CS 201 Project

Handed Out: Apr. 25, 2018
Due: May 25, 2018
Grade Weight: 30% of total course grade
This assignment can be done individually, or in a group of two.


Contents


Project Description

The goal of this project is to understand and implement the basic program analysis and instrumentation techniques. In this project, you are required to implement the following profiling methods:
  1. Edge Profiling: Edge profiling collects the execution frequency of each control-flow edge executed during a specific program run.
  2. Path profiling: You are to implement a subset of Ball-Larus's efficient path profiling algorithm. Given the IR for a piece of code, Ball-Larus developed an algorithm for instrumenting the IR in such a way that executing the instrumented IR code collects the frequencies of Ball-Larus paths in the original IR code. Given a function, Ball-Larus paths are a set of acyclic control flow paths that start at the function ENTRY node or a LOOP ENTRY node and terminate at the function EXIT node or a loop BACKEDGE. For a more precise definition of a Ball-Larus path, and the instrumentation algorithm, please refer to the following paper: You need to collect the frequencies of only those Ball-Larus paths that begin at an innermost loop's ENTRY and terminate at the loop's BACKEDGE. You are not required to implement the optimizations described in the paper. For programs with nested loops, you need to first detect all the loops, next identify the innermost loops, and then instrument to collect frequencies only of paths within the innermost loops.

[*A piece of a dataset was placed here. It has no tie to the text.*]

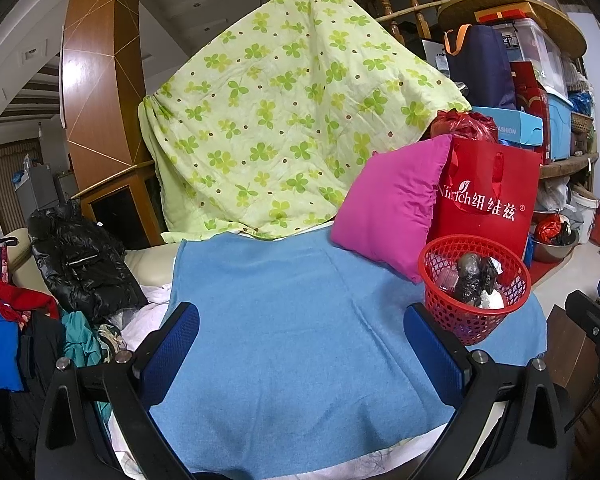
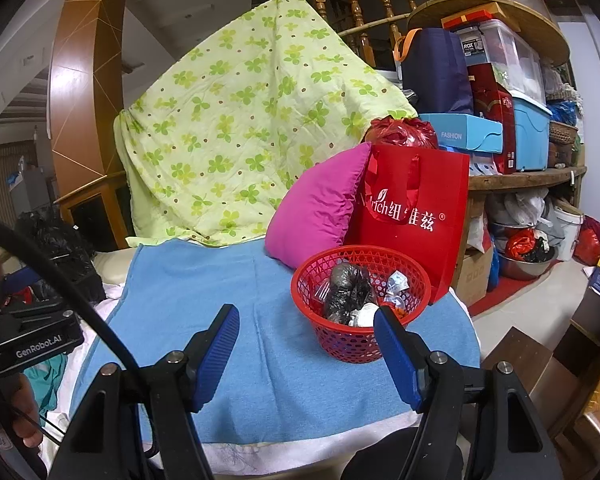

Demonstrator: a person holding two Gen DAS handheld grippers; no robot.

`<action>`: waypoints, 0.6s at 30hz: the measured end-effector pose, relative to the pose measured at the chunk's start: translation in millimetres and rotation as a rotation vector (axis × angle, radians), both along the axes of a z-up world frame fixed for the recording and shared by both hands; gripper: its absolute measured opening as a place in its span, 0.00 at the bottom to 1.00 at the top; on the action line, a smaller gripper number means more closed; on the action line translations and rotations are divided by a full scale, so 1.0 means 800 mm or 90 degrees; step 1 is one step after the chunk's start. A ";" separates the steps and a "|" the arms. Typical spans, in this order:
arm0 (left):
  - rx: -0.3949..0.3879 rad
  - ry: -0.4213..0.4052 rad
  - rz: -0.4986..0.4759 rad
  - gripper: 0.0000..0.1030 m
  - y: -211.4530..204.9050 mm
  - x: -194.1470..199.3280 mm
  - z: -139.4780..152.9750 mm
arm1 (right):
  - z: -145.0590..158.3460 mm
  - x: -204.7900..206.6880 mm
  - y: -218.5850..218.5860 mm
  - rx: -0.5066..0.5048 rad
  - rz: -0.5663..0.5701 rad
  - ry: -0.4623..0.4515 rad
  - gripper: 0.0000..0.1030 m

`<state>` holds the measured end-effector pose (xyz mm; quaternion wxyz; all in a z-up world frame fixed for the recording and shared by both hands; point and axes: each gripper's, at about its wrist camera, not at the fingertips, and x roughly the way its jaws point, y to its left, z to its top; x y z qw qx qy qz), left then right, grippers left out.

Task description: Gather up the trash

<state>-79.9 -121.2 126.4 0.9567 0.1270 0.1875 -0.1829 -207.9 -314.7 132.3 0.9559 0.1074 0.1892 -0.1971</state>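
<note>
Right wrist view: both tools spread, empty, over blue cloth (image 2: 260, 280) near red basket (image 2: 360, 256).

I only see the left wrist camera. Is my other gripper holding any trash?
Observer: No. The right gripper is open and empty, above the blue towel, next to the red basket.
Operator: What's hiding behind the red paper bag?
Observer: A cardboard box stands on the floor just past the red paper bag, under the wooden shelf.
Operator: Who's holding my left gripper?
Observer: A person's hand shows under the left gripper; its casing reads GenRobot.AI.
</note>
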 end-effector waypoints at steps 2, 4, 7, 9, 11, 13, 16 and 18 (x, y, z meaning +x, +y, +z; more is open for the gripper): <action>-0.001 0.000 0.001 0.99 -0.001 0.000 0.000 | 0.000 0.000 0.001 0.000 0.000 -0.001 0.71; 0.000 0.000 0.001 0.99 -0.002 0.000 0.001 | 0.000 0.000 0.000 -0.001 0.000 -0.001 0.71; 0.000 0.000 0.002 0.99 -0.003 0.000 0.001 | 0.000 0.000 0.000 -0.001 0.000 0.000 0.71; 0.001 0.001 -0.001 0.99 -0.004 0.000 0.001 | 0.000 0.000 0.000 -0.002 0.000 0.000 0.71; 0.002 0.001 -0.002 0.99 -0.004 0.000 0.000 | 0.000 0.000 0.001 -0.001 0.000 0.000 0.71; 0.001 0.002 -0.002 0.99 -0.005 0.000 0.000 | 0.000 0.001 0.002 -0.001 0.001 0.001 0.71; 0.002 0.002 -0.003 0.99 -0.006 0.000 0.000 | 0.000 0.001 0.003 -0.001 0.000 0.000 0.71; 0.003 0.003 -0.004 0.99 -0.007 -0.001 -0.002 | 0.000 0.002 0.003 -0.003 0.001 0.000 0.71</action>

You will carry out this project as follows:
  1. Parse the input file, construct the control flow graph, and identify all the loops (please implement loop construction algorithm -- e.g., algorithm in Control Flow Analysis slide -- otherwise your score might be penalized accordingly).
  2. Instrument the code to find the execution frequency of control flow edges, and paths according to the algorithm given in the above paper (only for Ball-Larus paths at innermost loops).
  3. Run the instrumented code and output the profile.
More details about the languages, tools, and output requirements can be found in the following:

The LLVM Intermediate Representation (IR)

LLVM provides a framework for writing compiler passes that operate (e.g., to optimize or instrument) upon LLVM Intermediate Representation language. A detailed definition of the LLVM IR can be found in the LLVM Language Reference Manual. Below is an example of a simple C program, and the corresponding LLVM IR.

An unconventional hello world in C

#include <stdio.h>

int main() {
  int x = 5;
  printf("Hello World; x = %d\n", x);

  return 0;
}

The Corresponding LLVM IR

The LLVM IR for the above source code can be obtained by running: $ clang -emit-llvm hello.c -S -o hello.bc
; ModuleID = 'support/hello.c'
target datalayout = "e-m:o-i64:64-f80:128-n8:16:32:64-S128"
target triple = "x86_64-apple-macosx10.10.0"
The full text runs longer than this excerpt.